(Collection entries)
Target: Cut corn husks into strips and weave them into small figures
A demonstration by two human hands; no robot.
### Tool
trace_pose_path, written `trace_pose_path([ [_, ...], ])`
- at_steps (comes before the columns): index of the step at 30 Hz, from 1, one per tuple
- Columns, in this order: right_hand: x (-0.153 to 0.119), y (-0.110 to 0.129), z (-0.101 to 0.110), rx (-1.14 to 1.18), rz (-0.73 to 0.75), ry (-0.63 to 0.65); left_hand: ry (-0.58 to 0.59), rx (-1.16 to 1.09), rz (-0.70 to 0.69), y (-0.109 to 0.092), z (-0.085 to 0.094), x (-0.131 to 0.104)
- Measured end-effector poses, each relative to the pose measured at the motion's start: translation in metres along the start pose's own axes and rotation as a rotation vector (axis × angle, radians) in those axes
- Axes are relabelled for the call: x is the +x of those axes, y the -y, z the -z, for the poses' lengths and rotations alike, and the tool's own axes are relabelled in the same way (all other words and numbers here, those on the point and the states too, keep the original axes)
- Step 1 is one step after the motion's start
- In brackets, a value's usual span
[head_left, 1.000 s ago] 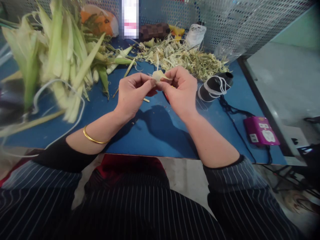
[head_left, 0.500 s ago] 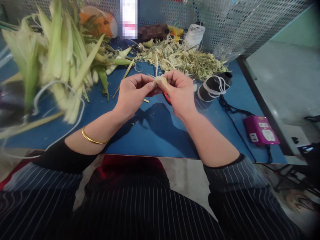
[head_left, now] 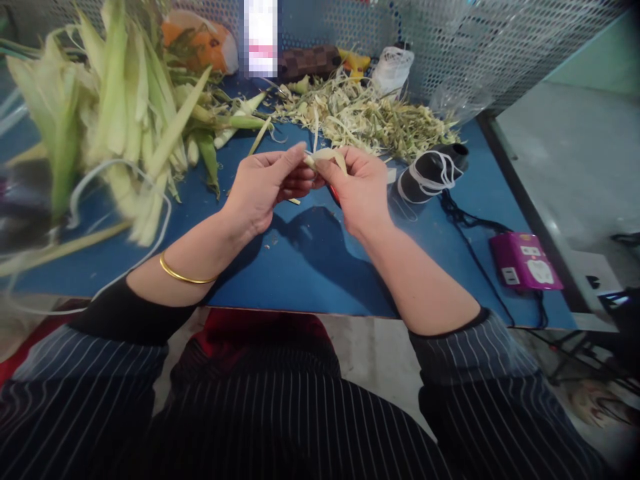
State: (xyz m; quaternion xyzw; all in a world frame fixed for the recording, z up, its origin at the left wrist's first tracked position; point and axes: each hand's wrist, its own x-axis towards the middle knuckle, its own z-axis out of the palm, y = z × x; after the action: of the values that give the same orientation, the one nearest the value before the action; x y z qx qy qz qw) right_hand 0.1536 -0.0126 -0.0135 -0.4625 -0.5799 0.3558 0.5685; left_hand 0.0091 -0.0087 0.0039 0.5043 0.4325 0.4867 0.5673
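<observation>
A pale folded strip of corn husk [head_left: 331,157] is between my two hands, above the blue table. My right hand [head_left: 361,187] pinches it between thumb and fingers. My left hand [head_left: 267,181] is closed at its other end, the thumb raised at the tip and the fingers curled beneath. A thin pale bit shows by the left thumb; what it is I cannot make out. Under my right hand a red thing [head_left: 335,194] is mostly covered. Just beyond my fingers lies a heap of shredded husk trimmings [head_left: 370,120].
Long green corn husks [head_left: 115,100] pile up at left, with a white cord [head_left: 167,217] looping past. At right stand a black hair dryer-like cylinder [head_left: 425,177] wrapped in white cord and a purple power socket box [head_left: 525,260]. A white spool [head_left: 393,70] sits behind the trimmings.
My left thumb has lifted and shifted slightly left, off the husk's near face. The pale husk in my right hand now shows as a wider curved band.
</observation>
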Motion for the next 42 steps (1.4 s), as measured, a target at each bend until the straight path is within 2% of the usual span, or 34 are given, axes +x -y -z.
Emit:
trace_pose_path([
  [7, -0.003, -0.004, -0.005, 0.004, -0.062, -0.063, -0.042, -0.025, 0.009, 0.005, -0.006, -0.005],
  [14, -0.008, -0.01, -0.005, -0.027, -0.013, -0.038, -0.104, 0.032, -0.059, 0.007, -0.008, -0.005],
  [18, -0.008, -0.002, -0.001, -0.098, 0.024, -0.03, -0.118, 0.071, -0.087, 0.007, -0.006, -0.004],
  [24, -0.009, 0.003, 0.001, -0.154, 0.033, -0.051, -0.091, 0.097, -0.046, 0.006, -0.006, -0.002],
  [27, -0.005, -0.002, 0.001, -0.11, 0.028, -0.04, -0.075, 0.101, -0.044, 0.006, -0.006, -0.002],
  [30, 0.004, -0.001, 0.011, -0.116, 0.032, 0.034, -0.101, 0.108, -0.054, 0.004, -0.003, 0.0],
  [33, 0.012, 0.007, 0.03, -0.377, 0.041, 0.138, -0.137, 0.092, -0.083, -0.003, 0.003, 0.004],
  [36, 0.012, 0.013, 0.042, -0.966, -0.009, 0.246, -0.163, 0.058, -0.135, -0.014, 0.013, 0.008],
  [38, 0.009, 0.012, 0.042, -1.267, -0.042, 0.268, -0.176, 0.04, -0.162, -0.021, 0.019, 0.01],
  [42, 0.007, 0.004, 0.038, -1.491, -0.048, 0.282, -0.199, -0.011, -0.178, -0.025, 0.029, 0.017],
])
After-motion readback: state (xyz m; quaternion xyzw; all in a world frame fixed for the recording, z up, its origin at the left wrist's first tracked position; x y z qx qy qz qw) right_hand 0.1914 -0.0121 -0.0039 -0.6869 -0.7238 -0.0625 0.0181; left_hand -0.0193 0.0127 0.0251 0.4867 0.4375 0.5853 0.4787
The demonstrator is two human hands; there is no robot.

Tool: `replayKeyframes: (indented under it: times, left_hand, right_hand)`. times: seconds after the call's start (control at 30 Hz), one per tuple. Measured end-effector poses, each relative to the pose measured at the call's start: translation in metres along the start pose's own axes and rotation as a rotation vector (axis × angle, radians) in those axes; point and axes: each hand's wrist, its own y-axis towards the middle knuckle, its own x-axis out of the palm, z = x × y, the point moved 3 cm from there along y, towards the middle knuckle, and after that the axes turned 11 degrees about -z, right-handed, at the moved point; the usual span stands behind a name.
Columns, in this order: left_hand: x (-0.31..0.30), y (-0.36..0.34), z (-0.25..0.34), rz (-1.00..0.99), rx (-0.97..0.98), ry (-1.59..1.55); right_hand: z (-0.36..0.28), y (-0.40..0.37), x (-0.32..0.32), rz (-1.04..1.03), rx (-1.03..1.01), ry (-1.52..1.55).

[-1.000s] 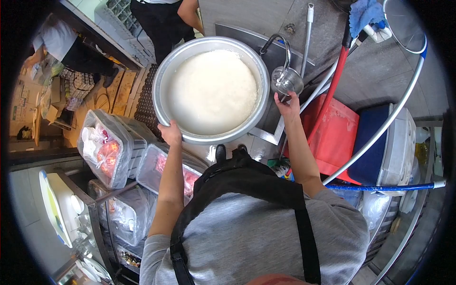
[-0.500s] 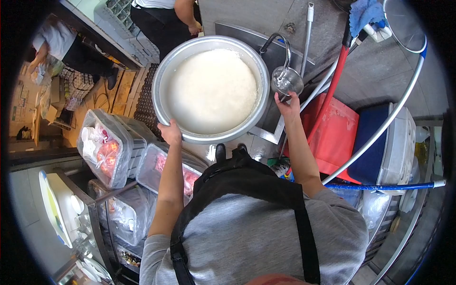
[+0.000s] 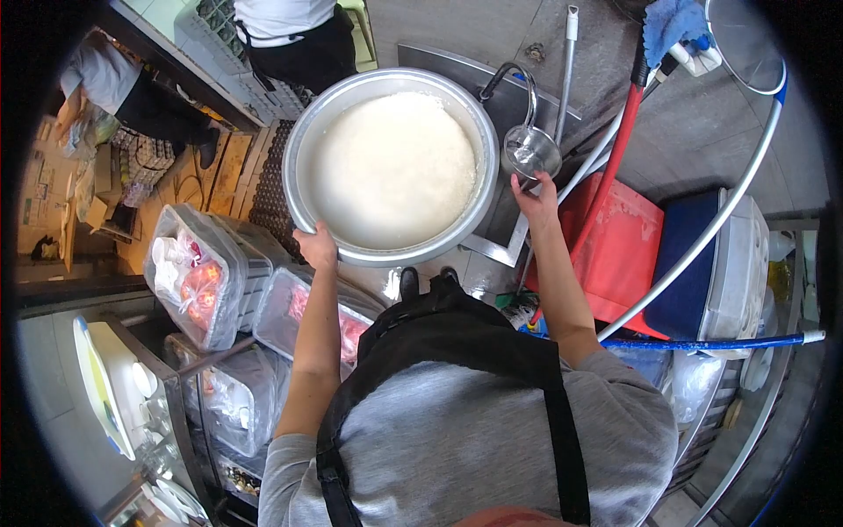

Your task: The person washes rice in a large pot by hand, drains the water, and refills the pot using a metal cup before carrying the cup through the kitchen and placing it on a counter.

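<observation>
A wide metal basin point(image 3: 303, 206) sits in front of me, with whitish, rice-like contents point(image 3: 404, 158) under cloudy liquid. My left hand point(image 3: 317, 245) grips the near left rim of this basin. To its right, my right hand point(image 3: 536, 195) holds a small metal bowl point(image 3: 544, 158) by the near side, fingers wrapped round its edge. Directly above the bowl is the curved faucet point(image 3: 531, 88), and clear water appears in the bowl. The bowl is apart from the basin's right rim.
A metal sink edge point(image 3: 492, 250) lies under the faucet. On the right are a red plastic chair point(image 3: 623, 255), a white hose point(image 3: 702, 250) and a blue pole point(image 3: 738, 343). Plastic bins point(image 3: 237, 290) with bagged food stand at left. Two people work beyond, one near the basin point(image 3: 299, 44).
The person behind the basin has shifted, and that person's forearm is out of sight. My hands, the basin and the bowl stay almost where they were.
</observation>
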Motion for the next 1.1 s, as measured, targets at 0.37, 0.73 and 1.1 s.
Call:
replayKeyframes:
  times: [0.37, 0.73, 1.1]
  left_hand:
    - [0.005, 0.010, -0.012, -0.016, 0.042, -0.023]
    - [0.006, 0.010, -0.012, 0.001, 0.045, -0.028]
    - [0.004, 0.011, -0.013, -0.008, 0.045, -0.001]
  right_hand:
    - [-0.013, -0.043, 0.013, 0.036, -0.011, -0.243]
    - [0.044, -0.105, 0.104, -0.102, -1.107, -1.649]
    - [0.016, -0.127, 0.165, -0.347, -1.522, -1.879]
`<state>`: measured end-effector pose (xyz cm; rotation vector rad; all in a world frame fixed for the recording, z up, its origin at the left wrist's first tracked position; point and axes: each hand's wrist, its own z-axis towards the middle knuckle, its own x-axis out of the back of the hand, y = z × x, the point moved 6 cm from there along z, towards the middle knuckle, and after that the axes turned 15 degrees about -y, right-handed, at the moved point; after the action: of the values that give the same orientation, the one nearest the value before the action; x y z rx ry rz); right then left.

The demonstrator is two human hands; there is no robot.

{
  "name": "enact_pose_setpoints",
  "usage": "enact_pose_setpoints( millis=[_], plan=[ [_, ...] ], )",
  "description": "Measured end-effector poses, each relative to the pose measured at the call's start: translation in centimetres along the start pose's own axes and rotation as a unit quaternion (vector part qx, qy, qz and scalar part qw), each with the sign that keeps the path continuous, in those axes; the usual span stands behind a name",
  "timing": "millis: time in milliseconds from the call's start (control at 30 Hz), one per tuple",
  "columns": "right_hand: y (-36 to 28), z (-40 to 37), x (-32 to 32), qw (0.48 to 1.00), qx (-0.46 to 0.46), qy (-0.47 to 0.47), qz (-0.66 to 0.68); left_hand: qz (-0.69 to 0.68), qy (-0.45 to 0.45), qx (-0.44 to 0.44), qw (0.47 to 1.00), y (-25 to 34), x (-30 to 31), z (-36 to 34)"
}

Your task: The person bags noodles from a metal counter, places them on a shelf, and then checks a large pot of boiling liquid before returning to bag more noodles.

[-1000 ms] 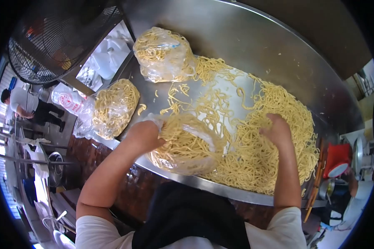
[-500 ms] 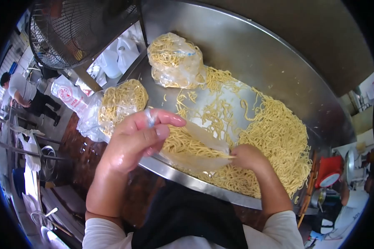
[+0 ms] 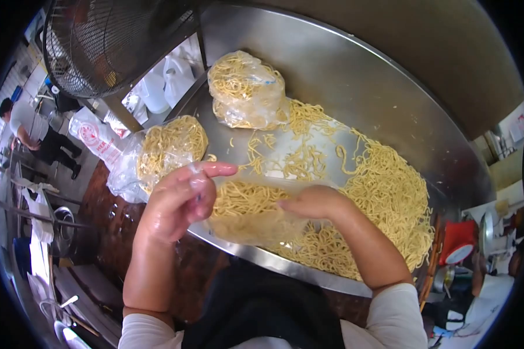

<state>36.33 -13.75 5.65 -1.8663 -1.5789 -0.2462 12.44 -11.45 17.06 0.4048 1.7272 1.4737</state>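
In the head view, a clear plastic bag (image 3: 247,230) of yellow noodles (image 3: 247,198) lies between my hands at the near side of a metal trough. My left hand (image 3: 180,203) is at the bag's left end, wet, its index finger stretched to the right over the bag's far corner and the others partly bent. A pale wrap circles one finger. At the bag's right end, my right hand (image 3: 314,203) reaches into the mouth, thumb against the noodles. Its other fingers are hidden. Loose noodles (image 3: 390,203) form a heap to the right.
Two filled noodle bags (image 3: 247,87) (image 3: 172,145) stand at the trough's left end. The metal trough (image 3: 326,58) curves up behind. A wire-caged fan (image 3: 87,52) hangs upper left, near plastic jugs (image 3: 177,78). A red scale (image 3: 459,241) is at right. Another person (image 3: 29,125) stands far left.
My right hand has moved left, further into the bag's mouth. My left hand has shifted slightly left and down, with its index finger straighter. The bag has moved a little left.
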Motion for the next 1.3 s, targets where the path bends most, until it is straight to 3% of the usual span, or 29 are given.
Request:
enact_pose_setpoints(
  millis=[33, 100, 167, 333, 367, 400, 433, 467, 500, 533, 567, 600, 633, 667, 733, 767, 833, 900, 933, 1000, 1133, 1300],
  plan=[
    [-0.1, -0.7, -0.1, 1.000, -0.001, -0.004, -0.003, -0.045, 0.008, -0.006, 0.999, -0.6, 0.9, -0.6],
    [-0.6, -3.0, -0.7, 0.990, -0.058, -0.096, -0.089, -0.041, -0.010, -0.015, 0.999, -1.2, 1.3, -1.1],
    [-1.2, -4.3, -1.0, 0.993, -0.042, -0.078, -0.076, -0.059, -0.031, -0.046, 0.997, -1.4, 1.0, -1.1],
    [-2.0, -7.8, 0.3, 0.998, -0.043, -0.053, 0.015, -0.076, -0.057, -0.021, 0.995, -3.2, -0.1, -0.4],
    [-2.9, -8.5, 0.4, 0.998, 0.020, -0.055, 0.028, -0.053, -0.089, -0.001, 0.995, -4.2, -0.8, -0.2],
    [-3.9, -9.3, 0.5, 0.994, 0.083, -0.057, 0.040, -0.011, -0.137, 0.048, 0.989, -6.3, -1.9, 0.0],
    [-4.4, -9.9, 0.6, 0.995, 0.077, -0.053, 0.043, 0.209, -0.228, 0.031, 0.950, -7.7, -4.1, 0.7],
    [-5.8, -10.6, 0.9, 0.988, 0.139, -0.020, 0.057, 0.342, -0.246, -0.029, 0.907, -8.7, -7.0, 1.3],
    [-7.0, -11.0, 1.2, 0.977, 0.201, 0.014, 0.069, 0.294, -0.208, -0.008, 0.933, -11.1, -8.8, 1.3],
    [-7.5, -10.6, 0.8, 0.977, 0.199, 0.018, 0.072, 0.246, -0.170, 0.013, 0.954, -13.0, -9.9, 1.4],
    [-7.9, -10.4, 1.2, 0.962, 0.232, 0.095, 0.107, 0.248, -0.175, 0.013, 0.953, -14.2, -10.4, 2.4],
    [-7.6, -10.4, 1.8, 0.939, 0.263, 0.172, 0.141, 0.181, -0.084, -0.029, 0.979, -14.6, -9.5, 3.4],
    [-5.8, -9.4, 2.1, 0.905, 0.270, 0.185, 0.271, 0.110, 0.010, -0.070, 0.991, -14.7, -8.4, 3.7],
    [-3.4, -7.8, 2.1, 0.856, 0.272, 0.191, 0.396, -0.034, 0.011, 0.047, 0.998, -14.3, -8.0, 3.9],
    [4.1, -4.6, 3.5, 0.824, 0.221, 0.438, 0.284, -0.078, 0.035, 0.019, 0.996, -10.8, -5.7, 3.9],
    [9.7, -1.2, 3.0, 0.824, 0.138, 0.431, 0.340, -0.121, 0.056, -0.012, 0.991, -9.1, -4.4, 3.4],
    [17.3, 1.2, 2.0, 0.827, 0.003, 0.507, 0.244, -0.089, 0.065, -0.032, 0.993, -5.3, -2.9, 1.8],
    [22.3, 3.3, 0.8, 0.836, -0.150, 0.491, 0.192, -0.079, 0.091, -0.093, 0.988, -1.4, -1.4, 0.3],
    [23.0, 3.6, 0.8, 0.840, -0.140, 0.487, 0.193, -0.075, 0.103, -0.099, 0.987, -0.1, -0.9, -0.4],
    [24.5, 5.0, 0.1, 0.864, -0.268, 0.407, 0.127, -0.055, 0.095, -0.119, 0.987, 1.7, -0.9, -1.5],
    [24.0, 4.5, 0.3, 0.898, -0.259, 0.334, 0.122, -0.013, 0.024, -0.191, 0.981, 4.2, -2.2, -2.4],
    [23.6, 1.5, 1.2, 0.900, -0.216, 0.335, 0.174, -0.008, 0.050, -0.169, 0.984, 3.8, -0.7, -2.4]
  ],
)
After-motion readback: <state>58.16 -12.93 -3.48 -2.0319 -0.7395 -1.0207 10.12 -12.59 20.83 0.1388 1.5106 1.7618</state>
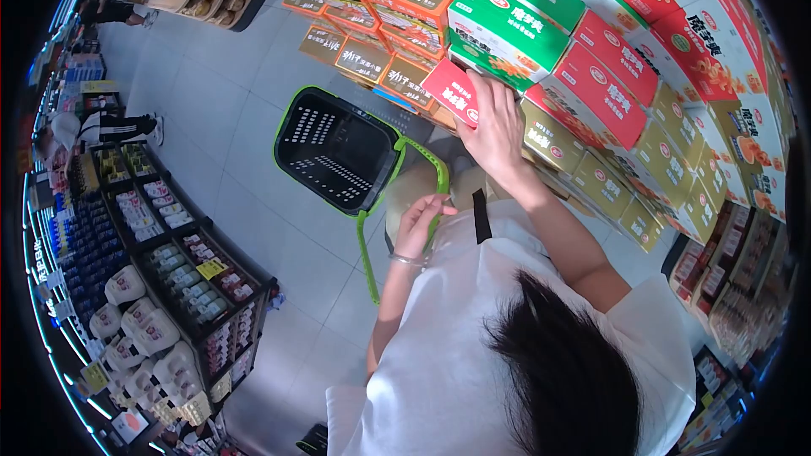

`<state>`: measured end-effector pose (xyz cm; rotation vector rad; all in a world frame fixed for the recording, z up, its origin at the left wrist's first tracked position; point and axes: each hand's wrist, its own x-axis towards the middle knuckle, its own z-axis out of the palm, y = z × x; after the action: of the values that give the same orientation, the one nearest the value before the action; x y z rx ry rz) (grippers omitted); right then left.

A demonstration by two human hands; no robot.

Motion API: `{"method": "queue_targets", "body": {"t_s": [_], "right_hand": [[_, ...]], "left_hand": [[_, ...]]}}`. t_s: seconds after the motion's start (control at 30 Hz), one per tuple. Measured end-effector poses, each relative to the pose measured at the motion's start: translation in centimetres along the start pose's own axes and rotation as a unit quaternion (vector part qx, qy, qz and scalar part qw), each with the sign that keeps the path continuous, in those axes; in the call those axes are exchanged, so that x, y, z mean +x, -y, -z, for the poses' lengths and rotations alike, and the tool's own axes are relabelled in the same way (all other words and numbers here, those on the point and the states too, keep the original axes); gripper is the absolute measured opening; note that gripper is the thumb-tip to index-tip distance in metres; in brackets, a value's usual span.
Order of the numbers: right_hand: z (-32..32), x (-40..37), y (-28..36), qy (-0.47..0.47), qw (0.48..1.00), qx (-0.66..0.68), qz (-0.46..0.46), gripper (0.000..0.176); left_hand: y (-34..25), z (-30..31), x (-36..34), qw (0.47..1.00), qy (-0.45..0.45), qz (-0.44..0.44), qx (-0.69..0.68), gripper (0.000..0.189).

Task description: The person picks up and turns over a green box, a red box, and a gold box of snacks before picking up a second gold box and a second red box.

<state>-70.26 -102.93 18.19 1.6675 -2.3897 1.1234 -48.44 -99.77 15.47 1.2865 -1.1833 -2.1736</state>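
Observation:
My right hand (pixel 497 127) reaches to the shelf display and grips a small red snack box (pixel 454 91), thumb at its near edge and fingers along its side. The box lies tilted between brown-and-orange fish snack boxes (pixel 363 59) and a green box (pixel 507 29). My left hand (pixel 420 224), with a bracelet at the wrist, is held before my body, fingers loosely bent and apart, with nothing visible in them. Close to it runs the green handle (pixel 442 171) of a black shopping basket (pixel 338 139). The handle passes partly out of sight by my left arm. No goods show inside the basket.
Stacked red boxes (pixel 604 89) and gold boxes (pixel 600 181) rise on the right. Pale tiled floor (pixel 245 143) lies to the left. A dark shelf unit (pixel 203 279) with packaged goods stands at lower left. Another person (pixel 118 127) is at the far left.

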Motion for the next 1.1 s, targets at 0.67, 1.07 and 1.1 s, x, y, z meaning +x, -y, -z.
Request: {"method": "queue_targets", "body": {"t_s": [0.67, 1.07, 1.1], "right_hand": [[0.0, 0.5, -1.2, -0.002, 0.998, -0.047, 0.027, 0.069], [-0.2, 0.4, -1.5, -0.007, 0.992, -0.112, 0.065, 0.052], [0.1, 0.5, -1.4, -0.021, 0.988, -0.132, 0.079, 0.050]], "left_hand": [[-0.3, -0.3, 0.0, 1.000, -0.006, 0.007, -0.003, 0.030], [0.0, 0.3, 0.3, 1.000, -0.006, 0.008, -0.013, 0.030], [0.0, 0.3, 0.3, 1.000, -0.005, 0.008, -0.014, 0.030]]}}
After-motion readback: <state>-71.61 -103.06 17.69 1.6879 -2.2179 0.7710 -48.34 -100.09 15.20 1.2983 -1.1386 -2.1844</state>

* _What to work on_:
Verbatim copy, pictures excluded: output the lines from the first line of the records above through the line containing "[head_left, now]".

* _Exercise response_:
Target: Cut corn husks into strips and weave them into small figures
A demonstration by two human hands; no robot.
### Tool
trace_pose_path, written `trace_pose_path([ [_, ...], ])`
- at_steps (comes before the columns): index of the step at 30 Hz, from 1, one per tuple
- Columns, in this order: right_hand: x (-0.153 to 0.119), y (-0.110 to 0.129), z (-0.101 to 0.110), rx (-1.14 to 1.18), rz (-0.73 to 0.75), ry (-0.63 to 0.65); left_hand: ry (-0.58 to 0.59), rx (-1.16 to 1.09), rz (-0.70 to 0.69), y (-0.109 to 0.092), z (-0.085 to 0.094), x (-0.131 to 0.104)
- Measured end-effector poses, each relative to the pose measured at the motion's start: translation in metres along the start pose's own axes and rotation as a rotation vector (axis × angle, radians) in those axes
- Axes are relabelled for the call: x is the +x of those axes, y the -y, z the -z, for the poses' lengths and rotations alike, and the tool's own axes are relabelled in the same way (all other words and numbers here, those on the point and the states too, keep the original axes)
- Step 1 is one step after the motion's start
- In brackets, a value's usual span
[head_left, 1.000 s ago] 
[head_left, 0.500 s ago] 
[head_left, now] 

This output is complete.